*** INFORMATION SUPPLIED

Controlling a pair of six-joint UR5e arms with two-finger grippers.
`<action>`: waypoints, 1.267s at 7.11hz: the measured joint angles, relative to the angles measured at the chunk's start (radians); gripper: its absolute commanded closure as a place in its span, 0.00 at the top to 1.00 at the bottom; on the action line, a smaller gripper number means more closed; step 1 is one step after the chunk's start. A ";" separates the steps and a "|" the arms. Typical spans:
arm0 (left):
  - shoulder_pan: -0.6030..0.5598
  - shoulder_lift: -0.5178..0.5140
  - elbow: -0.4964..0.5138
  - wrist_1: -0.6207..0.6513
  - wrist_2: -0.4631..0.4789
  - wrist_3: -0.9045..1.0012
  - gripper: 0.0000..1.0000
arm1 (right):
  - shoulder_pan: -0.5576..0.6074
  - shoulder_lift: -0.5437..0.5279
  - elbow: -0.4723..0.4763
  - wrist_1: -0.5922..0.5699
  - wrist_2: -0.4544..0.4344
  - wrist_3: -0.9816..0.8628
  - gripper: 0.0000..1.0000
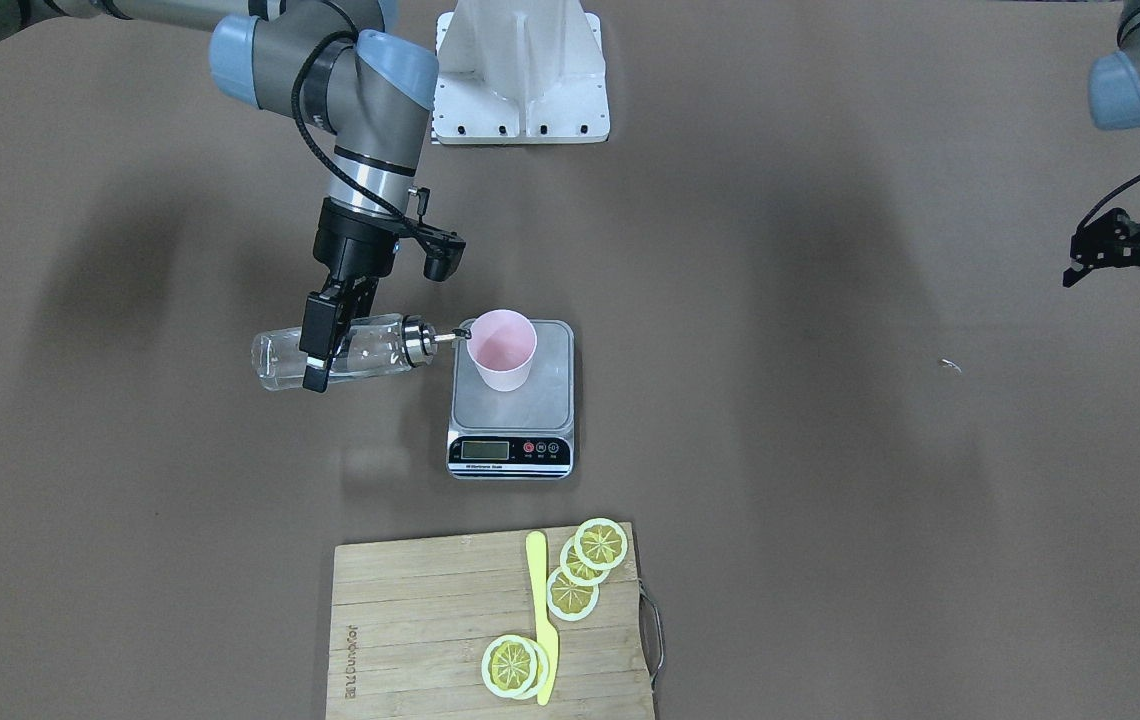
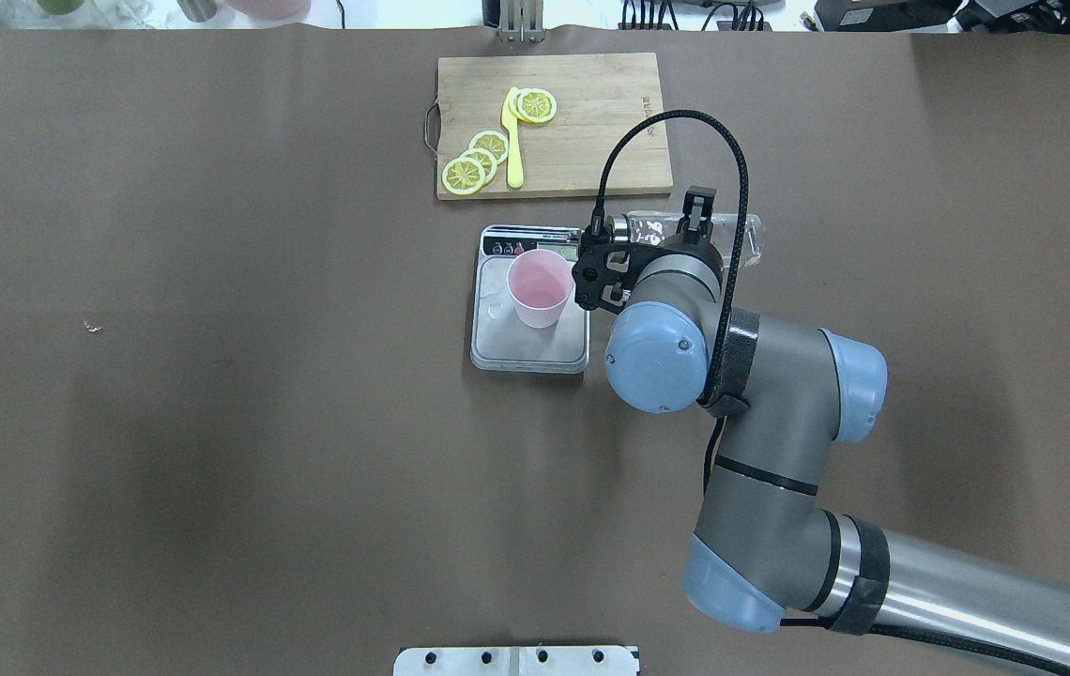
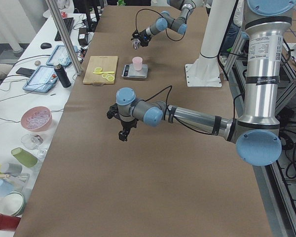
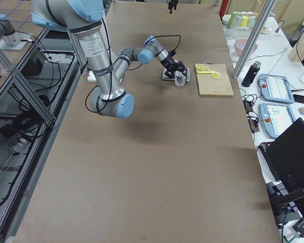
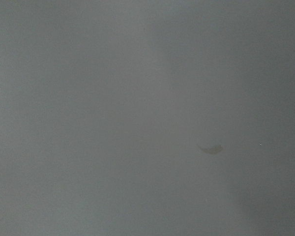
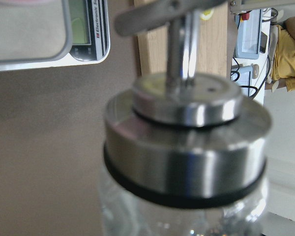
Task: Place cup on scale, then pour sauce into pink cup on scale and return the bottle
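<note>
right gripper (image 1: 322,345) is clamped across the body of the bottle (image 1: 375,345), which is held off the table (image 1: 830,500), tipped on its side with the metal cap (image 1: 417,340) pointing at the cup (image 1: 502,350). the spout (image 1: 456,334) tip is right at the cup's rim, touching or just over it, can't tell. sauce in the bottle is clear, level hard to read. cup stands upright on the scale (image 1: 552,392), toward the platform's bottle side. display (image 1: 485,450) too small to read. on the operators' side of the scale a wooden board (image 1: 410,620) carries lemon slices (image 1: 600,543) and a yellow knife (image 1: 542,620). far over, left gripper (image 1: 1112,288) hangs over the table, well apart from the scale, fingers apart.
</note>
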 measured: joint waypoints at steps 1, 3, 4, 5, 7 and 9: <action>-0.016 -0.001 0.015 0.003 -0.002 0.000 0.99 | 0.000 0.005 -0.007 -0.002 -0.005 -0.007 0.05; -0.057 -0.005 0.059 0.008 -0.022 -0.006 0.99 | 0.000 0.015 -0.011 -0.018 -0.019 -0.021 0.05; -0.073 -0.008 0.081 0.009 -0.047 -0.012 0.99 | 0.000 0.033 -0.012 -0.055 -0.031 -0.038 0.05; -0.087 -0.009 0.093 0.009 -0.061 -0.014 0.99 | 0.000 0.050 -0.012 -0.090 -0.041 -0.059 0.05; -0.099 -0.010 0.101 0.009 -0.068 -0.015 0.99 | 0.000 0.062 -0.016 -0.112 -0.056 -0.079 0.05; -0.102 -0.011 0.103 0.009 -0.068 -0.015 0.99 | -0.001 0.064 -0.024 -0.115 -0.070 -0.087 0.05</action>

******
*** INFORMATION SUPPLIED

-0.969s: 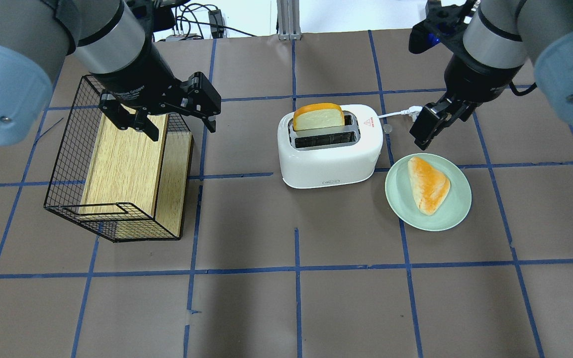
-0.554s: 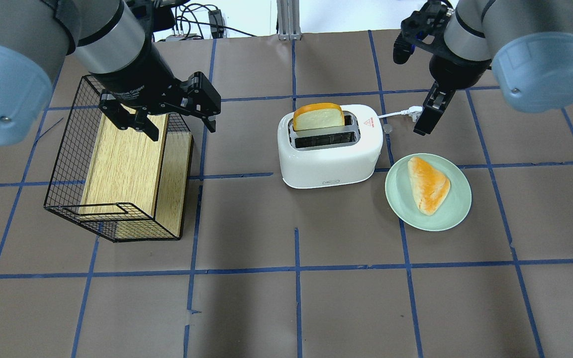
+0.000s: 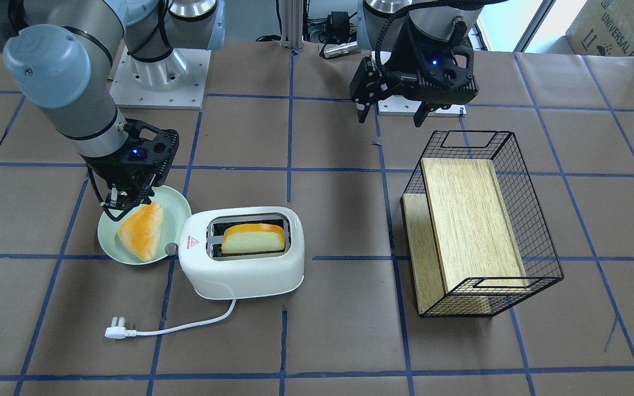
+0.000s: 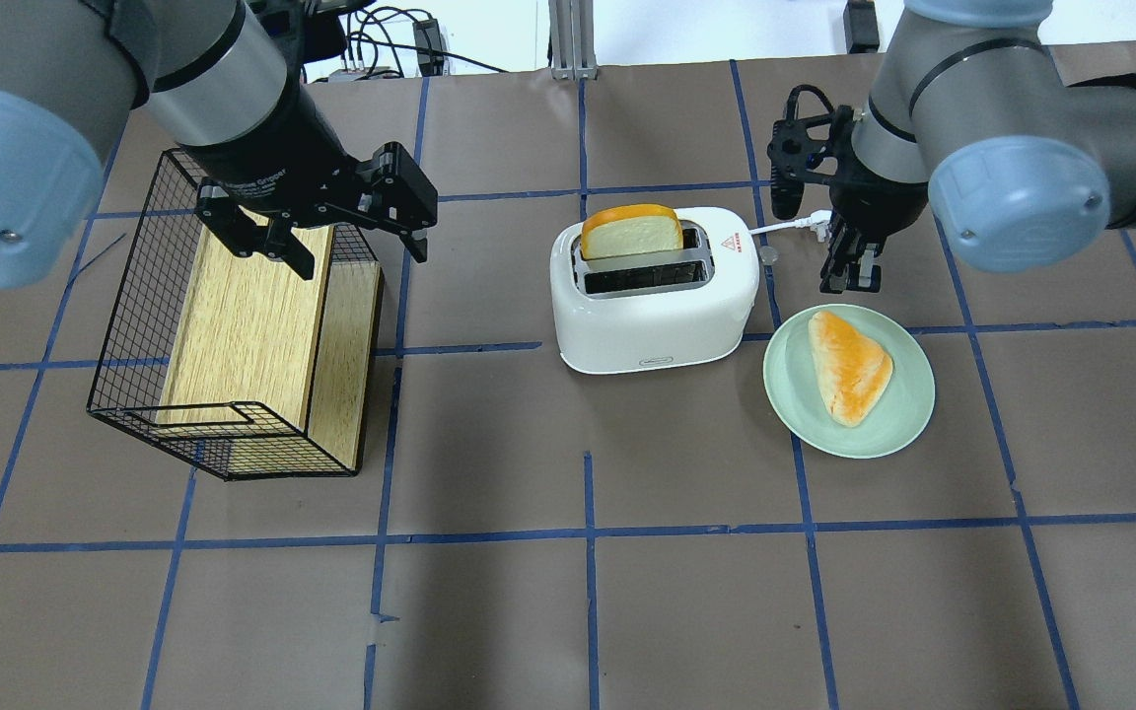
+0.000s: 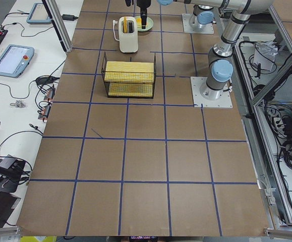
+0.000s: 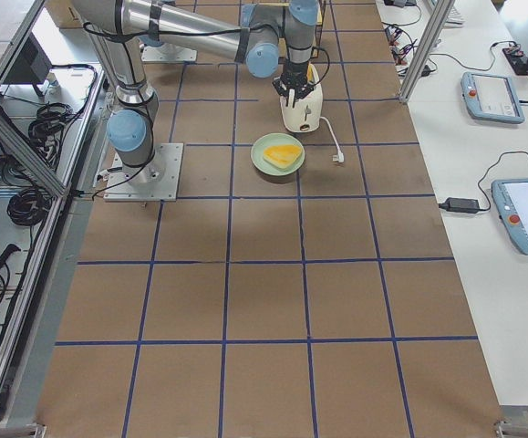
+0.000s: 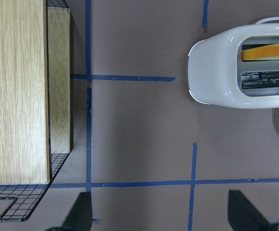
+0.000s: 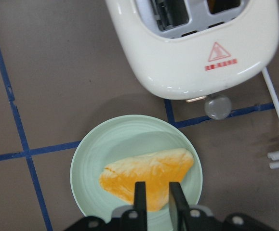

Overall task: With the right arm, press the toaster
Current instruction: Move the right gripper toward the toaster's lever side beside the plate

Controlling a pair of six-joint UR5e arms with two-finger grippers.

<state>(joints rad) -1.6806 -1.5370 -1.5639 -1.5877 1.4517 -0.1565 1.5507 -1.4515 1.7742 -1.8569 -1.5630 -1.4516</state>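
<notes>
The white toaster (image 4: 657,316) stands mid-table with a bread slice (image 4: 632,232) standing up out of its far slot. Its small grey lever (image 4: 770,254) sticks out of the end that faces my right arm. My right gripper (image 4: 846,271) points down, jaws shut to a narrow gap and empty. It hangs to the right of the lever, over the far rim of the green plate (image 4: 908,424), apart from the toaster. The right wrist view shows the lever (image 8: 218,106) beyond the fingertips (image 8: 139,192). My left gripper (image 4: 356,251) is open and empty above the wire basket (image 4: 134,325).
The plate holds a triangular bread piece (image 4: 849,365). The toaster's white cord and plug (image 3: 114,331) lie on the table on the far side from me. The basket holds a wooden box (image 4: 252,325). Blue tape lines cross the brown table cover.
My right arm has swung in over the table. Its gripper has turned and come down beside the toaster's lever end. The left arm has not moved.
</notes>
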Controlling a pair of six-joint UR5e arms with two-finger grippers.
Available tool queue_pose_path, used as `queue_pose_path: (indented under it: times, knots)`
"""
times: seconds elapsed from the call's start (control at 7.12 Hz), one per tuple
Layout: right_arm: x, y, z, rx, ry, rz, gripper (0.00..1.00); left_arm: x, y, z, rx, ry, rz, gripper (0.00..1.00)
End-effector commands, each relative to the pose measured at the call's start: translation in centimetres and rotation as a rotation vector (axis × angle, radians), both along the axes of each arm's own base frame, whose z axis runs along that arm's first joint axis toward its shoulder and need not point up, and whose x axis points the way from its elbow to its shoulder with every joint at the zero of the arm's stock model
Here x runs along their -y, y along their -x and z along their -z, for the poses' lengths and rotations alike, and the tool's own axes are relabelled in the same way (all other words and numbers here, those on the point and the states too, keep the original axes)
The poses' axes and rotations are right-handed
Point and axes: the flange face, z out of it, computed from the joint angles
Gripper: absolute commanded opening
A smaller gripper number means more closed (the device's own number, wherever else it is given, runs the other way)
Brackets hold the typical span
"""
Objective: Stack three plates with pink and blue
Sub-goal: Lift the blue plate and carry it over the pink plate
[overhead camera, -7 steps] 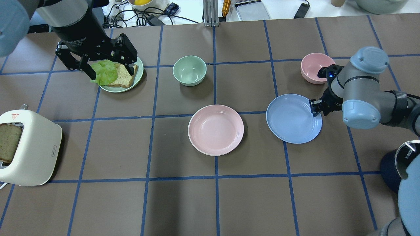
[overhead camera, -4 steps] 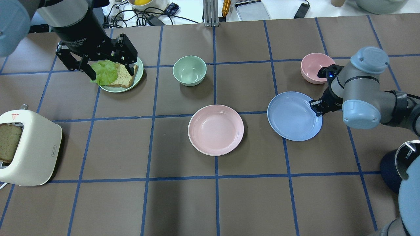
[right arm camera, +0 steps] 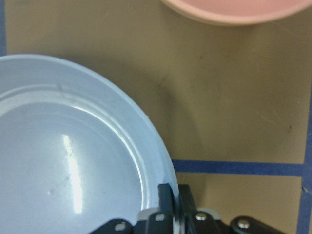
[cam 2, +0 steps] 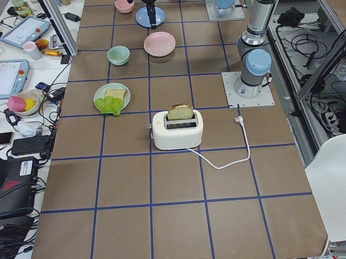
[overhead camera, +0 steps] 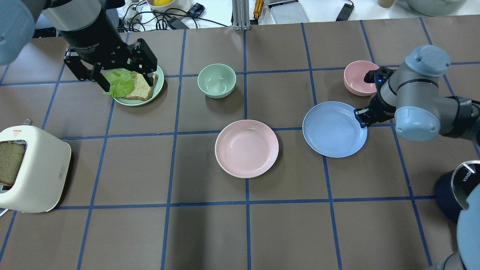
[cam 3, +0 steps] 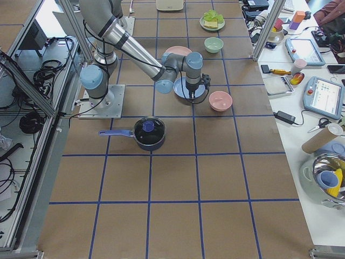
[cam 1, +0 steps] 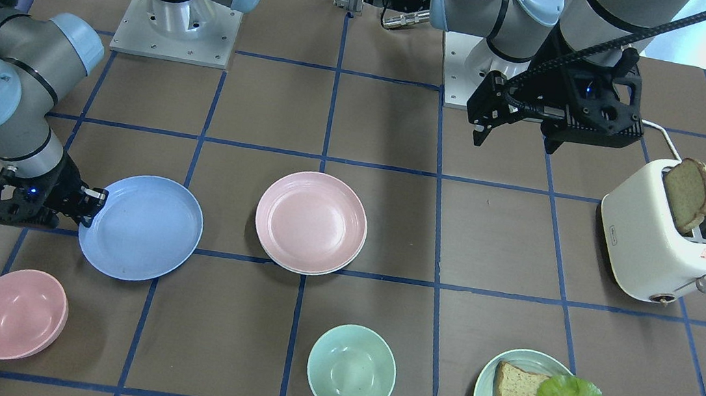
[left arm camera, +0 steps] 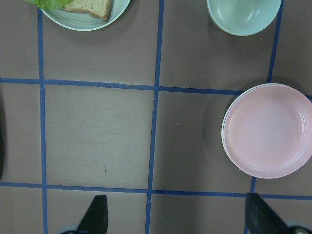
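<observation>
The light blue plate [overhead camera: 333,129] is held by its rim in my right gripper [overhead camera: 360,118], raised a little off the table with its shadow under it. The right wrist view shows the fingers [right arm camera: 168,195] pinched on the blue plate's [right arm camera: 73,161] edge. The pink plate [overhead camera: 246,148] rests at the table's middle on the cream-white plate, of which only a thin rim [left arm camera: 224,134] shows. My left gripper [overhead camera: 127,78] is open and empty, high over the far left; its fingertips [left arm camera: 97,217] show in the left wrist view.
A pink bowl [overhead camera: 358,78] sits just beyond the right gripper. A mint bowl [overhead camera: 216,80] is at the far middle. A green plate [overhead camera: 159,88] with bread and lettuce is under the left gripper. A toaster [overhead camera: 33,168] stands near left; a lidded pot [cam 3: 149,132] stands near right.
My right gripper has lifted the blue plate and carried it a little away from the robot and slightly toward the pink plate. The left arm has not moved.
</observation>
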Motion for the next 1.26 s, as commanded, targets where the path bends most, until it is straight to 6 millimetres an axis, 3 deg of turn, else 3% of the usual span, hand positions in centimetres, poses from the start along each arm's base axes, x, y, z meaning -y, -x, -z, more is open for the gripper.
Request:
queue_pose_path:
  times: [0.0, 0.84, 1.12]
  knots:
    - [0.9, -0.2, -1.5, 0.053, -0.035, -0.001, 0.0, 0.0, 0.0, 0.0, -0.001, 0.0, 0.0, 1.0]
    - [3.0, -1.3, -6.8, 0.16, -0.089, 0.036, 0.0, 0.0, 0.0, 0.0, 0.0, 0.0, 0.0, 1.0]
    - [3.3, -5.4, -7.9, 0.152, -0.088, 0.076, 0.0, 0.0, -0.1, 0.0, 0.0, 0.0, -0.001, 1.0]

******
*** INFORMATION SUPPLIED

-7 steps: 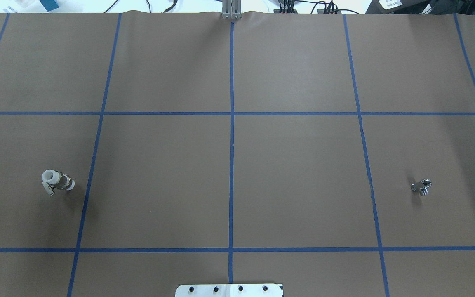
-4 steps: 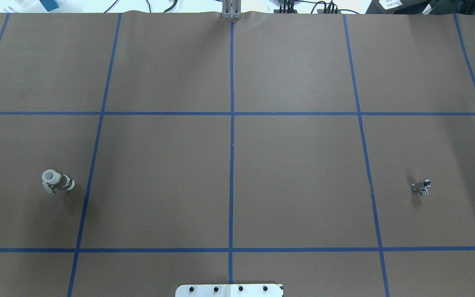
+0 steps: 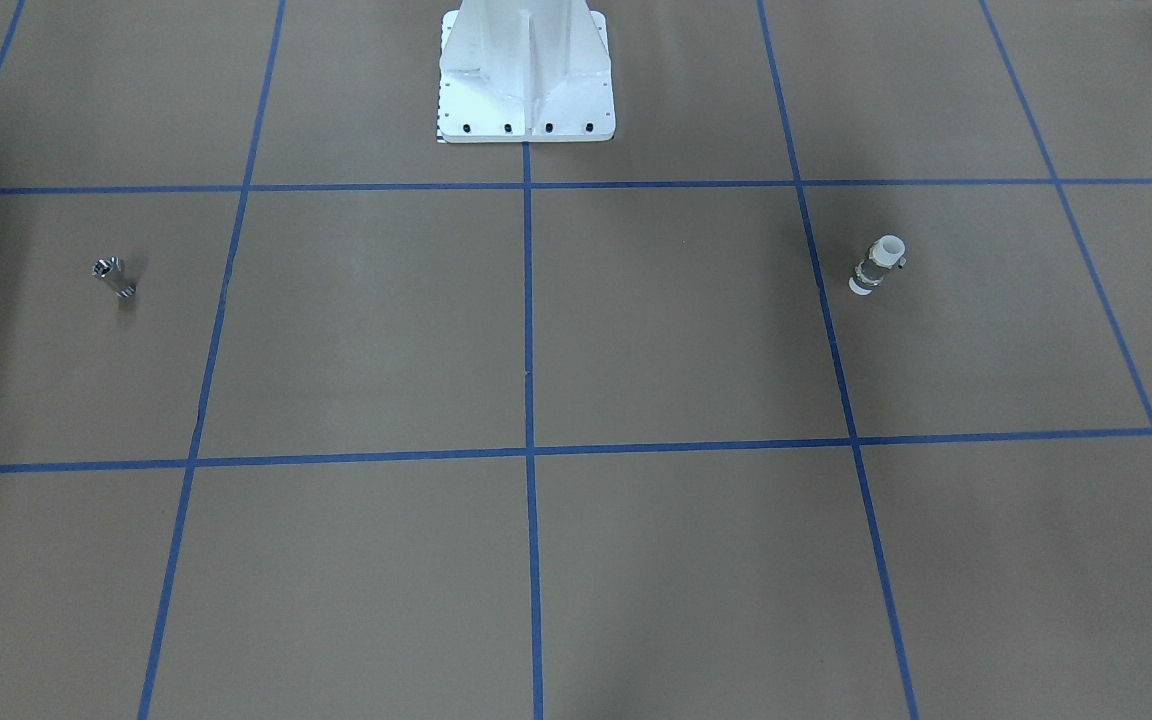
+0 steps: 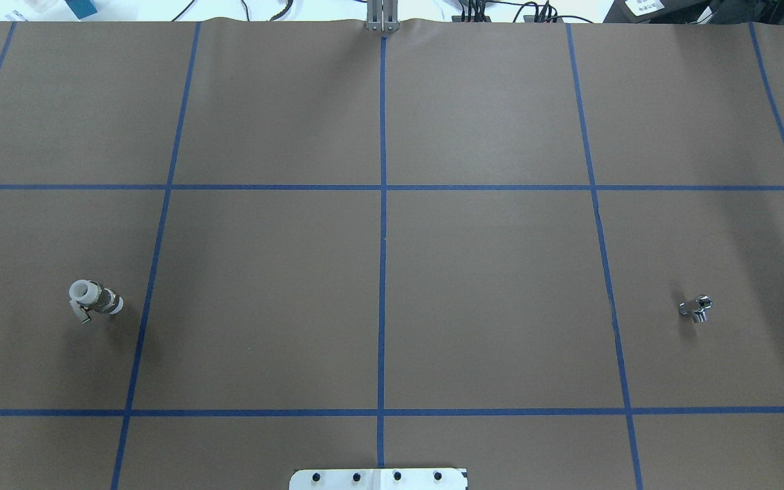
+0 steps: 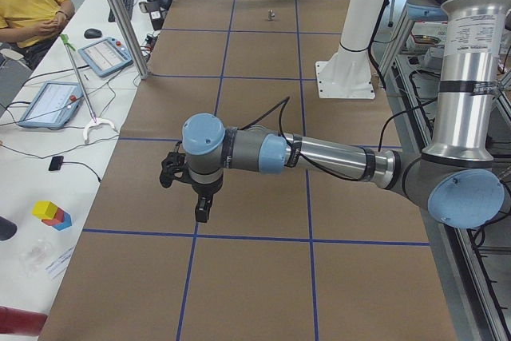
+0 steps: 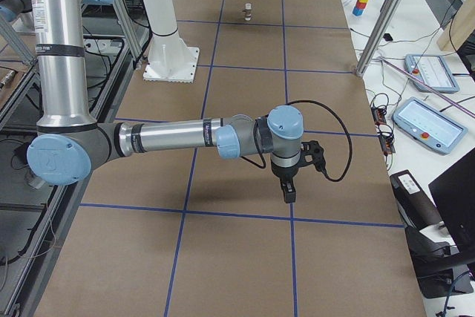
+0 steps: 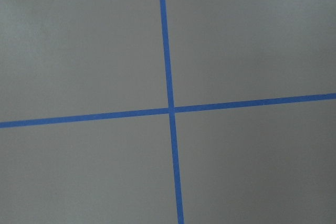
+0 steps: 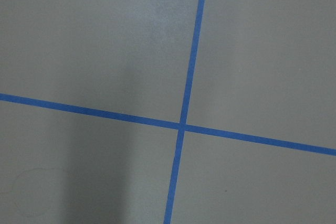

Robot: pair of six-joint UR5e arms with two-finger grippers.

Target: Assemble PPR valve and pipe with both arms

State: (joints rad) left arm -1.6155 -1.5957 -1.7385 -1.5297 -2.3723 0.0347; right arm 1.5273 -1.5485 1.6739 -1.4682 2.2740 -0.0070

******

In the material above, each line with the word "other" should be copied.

Here x runs along their -y, y along their -x and z along their -z, for the poses' lengths and rotations alike, and the tool's own axes are relabelled in the same way (all other words and numbers here, those on the point and the states too, keep the original axes)
A smaller gripper number means more closed (the device's own number, wherever else it is given, runs the other way)

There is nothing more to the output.